Please tally how many lines of the material below include the word "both", giving only the number.

____________________

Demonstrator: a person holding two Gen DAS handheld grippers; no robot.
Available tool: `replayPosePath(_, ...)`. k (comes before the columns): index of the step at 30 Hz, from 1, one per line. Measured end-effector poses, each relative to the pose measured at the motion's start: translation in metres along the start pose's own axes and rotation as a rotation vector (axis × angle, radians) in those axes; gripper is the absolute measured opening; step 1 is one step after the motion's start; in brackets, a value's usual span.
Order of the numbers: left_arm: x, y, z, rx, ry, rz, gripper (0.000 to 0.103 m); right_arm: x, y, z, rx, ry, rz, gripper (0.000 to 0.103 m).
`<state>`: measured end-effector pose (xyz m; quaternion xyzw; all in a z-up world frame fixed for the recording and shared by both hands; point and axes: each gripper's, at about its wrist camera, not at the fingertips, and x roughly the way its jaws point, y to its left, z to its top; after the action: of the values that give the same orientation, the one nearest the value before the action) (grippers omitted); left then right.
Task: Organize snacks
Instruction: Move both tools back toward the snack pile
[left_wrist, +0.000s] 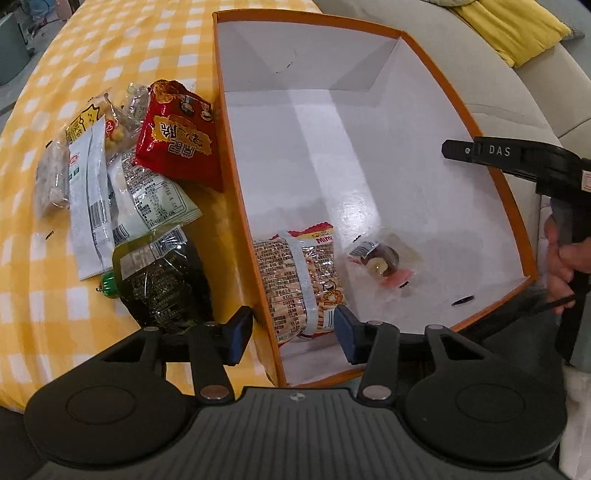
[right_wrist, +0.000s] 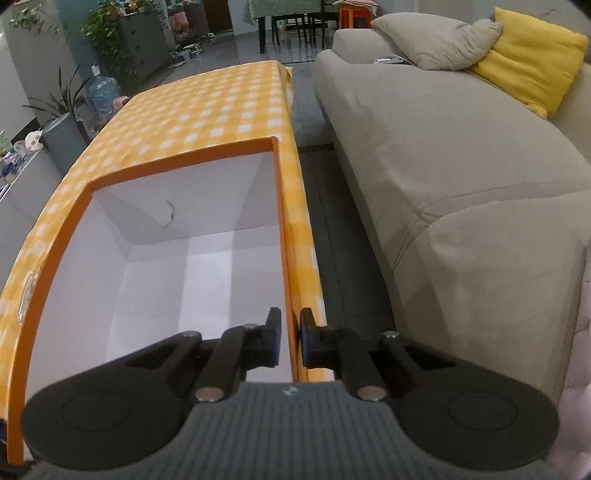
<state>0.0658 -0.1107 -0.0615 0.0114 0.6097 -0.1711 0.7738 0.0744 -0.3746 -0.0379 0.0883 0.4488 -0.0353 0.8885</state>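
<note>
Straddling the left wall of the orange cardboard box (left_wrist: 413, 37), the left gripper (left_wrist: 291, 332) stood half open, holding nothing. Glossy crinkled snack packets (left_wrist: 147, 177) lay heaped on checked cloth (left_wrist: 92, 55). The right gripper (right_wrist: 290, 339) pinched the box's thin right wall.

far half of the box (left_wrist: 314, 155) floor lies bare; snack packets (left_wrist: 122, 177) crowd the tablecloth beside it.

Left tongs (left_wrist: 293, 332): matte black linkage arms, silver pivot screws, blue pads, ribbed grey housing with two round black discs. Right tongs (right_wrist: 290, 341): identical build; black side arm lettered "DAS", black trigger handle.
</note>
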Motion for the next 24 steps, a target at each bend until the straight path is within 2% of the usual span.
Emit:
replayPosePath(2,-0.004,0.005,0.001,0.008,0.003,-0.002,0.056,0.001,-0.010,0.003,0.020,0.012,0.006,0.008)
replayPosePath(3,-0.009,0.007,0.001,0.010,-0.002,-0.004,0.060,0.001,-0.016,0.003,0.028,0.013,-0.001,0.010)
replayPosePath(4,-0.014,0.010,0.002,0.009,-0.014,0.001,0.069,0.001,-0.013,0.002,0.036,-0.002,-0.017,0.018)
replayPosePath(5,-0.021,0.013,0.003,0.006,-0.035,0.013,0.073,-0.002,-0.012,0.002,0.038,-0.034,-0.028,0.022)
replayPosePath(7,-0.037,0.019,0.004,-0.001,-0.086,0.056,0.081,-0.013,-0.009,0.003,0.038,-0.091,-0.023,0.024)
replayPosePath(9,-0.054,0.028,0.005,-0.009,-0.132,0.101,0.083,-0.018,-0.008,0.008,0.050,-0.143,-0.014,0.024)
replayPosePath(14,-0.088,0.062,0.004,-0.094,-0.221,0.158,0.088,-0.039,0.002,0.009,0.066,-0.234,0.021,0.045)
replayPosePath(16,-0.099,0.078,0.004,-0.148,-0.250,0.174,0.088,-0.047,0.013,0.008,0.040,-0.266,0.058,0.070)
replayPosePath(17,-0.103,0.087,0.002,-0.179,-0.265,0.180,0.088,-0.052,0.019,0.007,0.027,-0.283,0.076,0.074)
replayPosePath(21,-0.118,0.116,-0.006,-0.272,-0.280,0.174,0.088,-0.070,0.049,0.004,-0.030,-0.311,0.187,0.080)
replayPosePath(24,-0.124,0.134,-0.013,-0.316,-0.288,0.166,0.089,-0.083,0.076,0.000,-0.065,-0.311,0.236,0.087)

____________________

:: Answer to this exercise ::
2